The strengths of this study include the prospective evaluation of the duration and keystrokes using both manual and automated TEE protocols. Additionally, each protocol type (manual and automated) was performed on each patient, it is reasonable to assume that exam duration will vary per patient based on factors outside of the control of the operator and sonographer. By performing image acquisition sequences of manual and automated protocols on each patient, we are able to control for differences between patients, patient cardiac anatomy, and patient TEE imaging windows. Finally, the same sonographer and echocardiography machine were used for each exam to eliminate variability in sonographer skill/technique and machine system characteristics.
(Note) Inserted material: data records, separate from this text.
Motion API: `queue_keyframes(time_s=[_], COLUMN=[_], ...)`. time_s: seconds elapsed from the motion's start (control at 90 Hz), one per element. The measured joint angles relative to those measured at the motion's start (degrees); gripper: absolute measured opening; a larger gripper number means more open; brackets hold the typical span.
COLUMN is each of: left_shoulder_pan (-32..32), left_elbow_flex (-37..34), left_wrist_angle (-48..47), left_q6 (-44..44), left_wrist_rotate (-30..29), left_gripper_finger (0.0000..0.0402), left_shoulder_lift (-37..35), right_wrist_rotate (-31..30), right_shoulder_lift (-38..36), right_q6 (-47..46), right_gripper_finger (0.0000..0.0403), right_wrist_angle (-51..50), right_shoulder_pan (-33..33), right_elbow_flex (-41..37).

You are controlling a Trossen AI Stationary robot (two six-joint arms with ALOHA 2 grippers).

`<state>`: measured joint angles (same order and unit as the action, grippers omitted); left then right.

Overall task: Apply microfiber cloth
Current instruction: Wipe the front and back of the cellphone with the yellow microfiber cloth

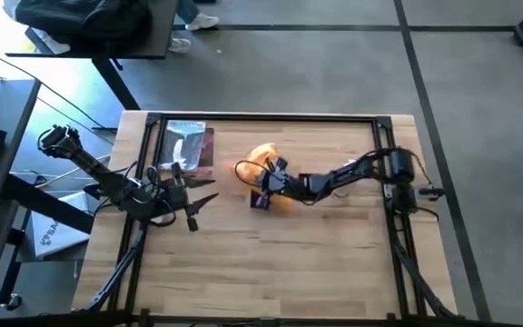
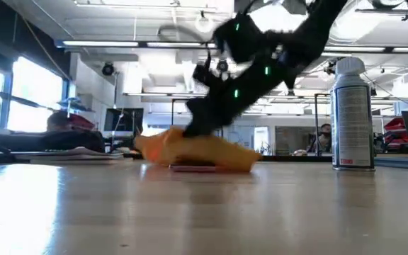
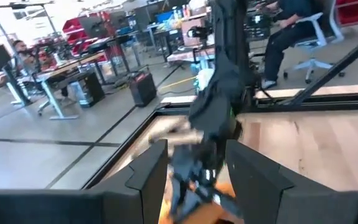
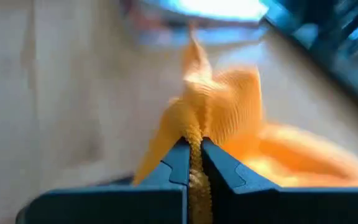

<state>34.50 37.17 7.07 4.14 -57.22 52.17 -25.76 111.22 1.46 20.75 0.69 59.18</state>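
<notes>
From above, we saw the cloth point(image 1: 263, 163) lying a little toward the far edge of the table point(image 1: 334, 263), roughly midway between its left and right edges, with the right gripper point(image 1: 271, 182) reaching in from the right edge and sitting directly on top of it; the cloth's bulk spread from the gripper toward the far-left corner, where a silvery packet point(image 1: 187, 145) lay. The left gripper point(image 1: 192, 207) waited near the left edge, its fingers spread apart and holding nothing, so we judged the right arm far the nearer of the two. At table height, we saw the cloth point(image 2: 197, 152) as a low mound stretched sideways along the table, resting over a thin dark flat thing point(image 2: 193, 168) we took to be the phone, with the right gripper point(image 2: 193, 126) coming down onto its top from above and a spray can point(image 2: 352, 117) standing well apart. From the left wrist, we saw its own fingers point(image 3: 149, 175) parted, and beyond them the other arm standing over a patch of orange cloth point(image 3: 229, 193). From the right wrist, we saw the fingertips point(image 4: 180, 163) pinched nearly closed on a fold of the cloth point(image 4: 229, 106), the rest fanning away ahead of them. We judged that any wiping stroke would have to drag the cloth along the phone beneath it.
</notes>
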Motion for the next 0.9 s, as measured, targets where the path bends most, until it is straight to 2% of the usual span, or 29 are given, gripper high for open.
queue_keyframes(time_s=[0.233, 0.3, 0.378, 0.444, 0.5, 0.722, 0.8, 0.9], left_shoulder_pan=[1.2, 1.7, 2.1, 2.3, 2.3, 2.3, 2.4, 2.4], left_elbow_flex=[-1.8, -2.8, -4.1, -5.4, -6.2, -6.6, -6.6, -6.6], left_wrist_angle=[-2.9, -2.9, -2.3, 0.0, 1.2, 2.6, 3.6, 3.6], left_q6=[-5.1, -6.2, -7.0, -6.9, -6.8, -6.9, -6.9, -6.9], left_wrist_rotate=[-1.7, -3.5, -5.6, -6.3, -6.3, -5.4, -4.5, -3.5], left_gripper_finger=[0.0145, 0.0145, 0.0145, 0.0145, 0.0145, 0.0145, 0.0145, 0.0145], left_shoulder_lift=[-3.0, -3.5, -4.0, -4.3, -4.4, -4.5, -4.5, -4.5], right_wrist_rotate=[1.4, 6.4, 16.5, 24.5, 27.6, 29.1, 29.1, 24.3], right_shoulder_lift=[-15.9, -20.0, -23.9, -26.4, -28.0, -31.2, -32.1, -32.9], right_q6=[1.4, 2.3, 1.6, -1.5, -5.2, -23.8, -28.4, -30.5], right_gripper_finger=[0.0000, 0.0000, 0.0000, 0.0000, 0.0000, 0.0000, 0.0000, 0.0000], right_wrist_angle=[-16.8, -21.8, -27.7, -33.1, -38.9, -67.6, -74.7, -80.3], right_shoulder_pan=[-2.4, -3.7, -5.0, -6.1, -7.5, -13.9, -16.2, -18.5], right_elbow_flex=[0.0, 0.0, 0.0, 0.0, 0.0, 0.0, 0.0, 0.0])
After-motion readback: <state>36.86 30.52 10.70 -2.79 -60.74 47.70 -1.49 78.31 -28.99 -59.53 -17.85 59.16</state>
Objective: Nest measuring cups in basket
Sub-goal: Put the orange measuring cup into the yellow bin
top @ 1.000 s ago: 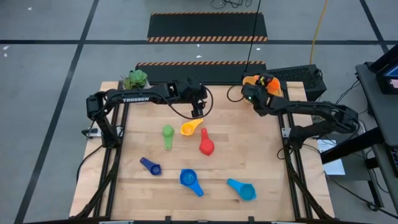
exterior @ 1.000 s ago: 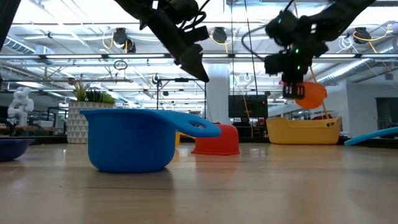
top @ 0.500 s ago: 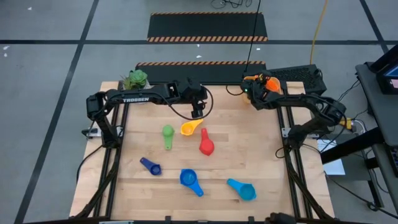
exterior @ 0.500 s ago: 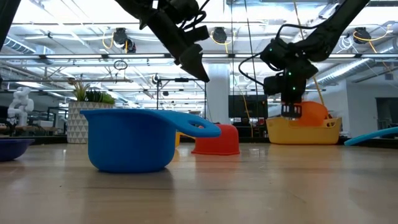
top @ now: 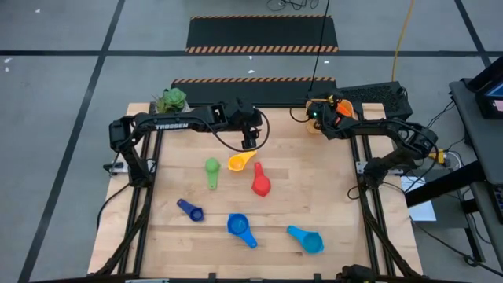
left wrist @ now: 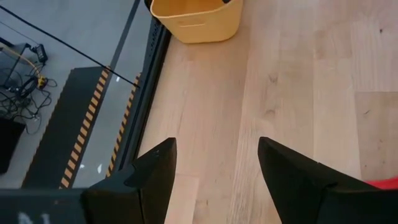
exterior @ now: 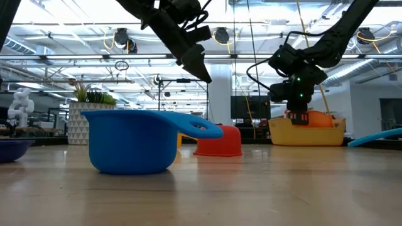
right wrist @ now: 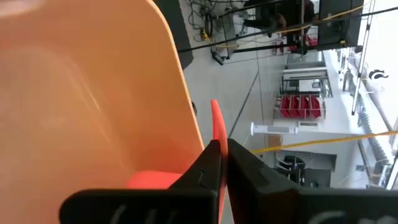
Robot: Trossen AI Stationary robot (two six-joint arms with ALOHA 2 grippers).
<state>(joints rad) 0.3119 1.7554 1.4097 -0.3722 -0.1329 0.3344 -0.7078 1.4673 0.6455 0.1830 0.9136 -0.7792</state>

Limitations of this study include a relatively small sample size of patients in one academic echocardiography laboratory. However, we were able to show significant differences in time and keystroke efficiency between automated and manual TEE exams. While we chose to control for patient-specific factors (by performing a manual and automated acquisition on each patient), we found that the exam performed second was always faster. This is likely due to the operator and sonographer knowing the patient’s cardiac anatomy and imaging windows as it relates to TEE image obtainment and acquisition. However, we did show a greater reduction in TEE duration when the automated protocol was performed second. While we showed improvement in individual TEE exam duration/efficiency, we did not assess the effect of automated protocols on the overall echocardiography laboratory TEE throughput (for example, the number of TEE able to be performed on a daily or weekly basis). Such an assessment is out of the scope of this study. Finally, all operators (physicians) and sonographer were familiar with the software and workflow. One may assume that efficiency in automated protocols would require a learning curve of image acquisition and workflow. Again, this assessment would be outside the scope of this study.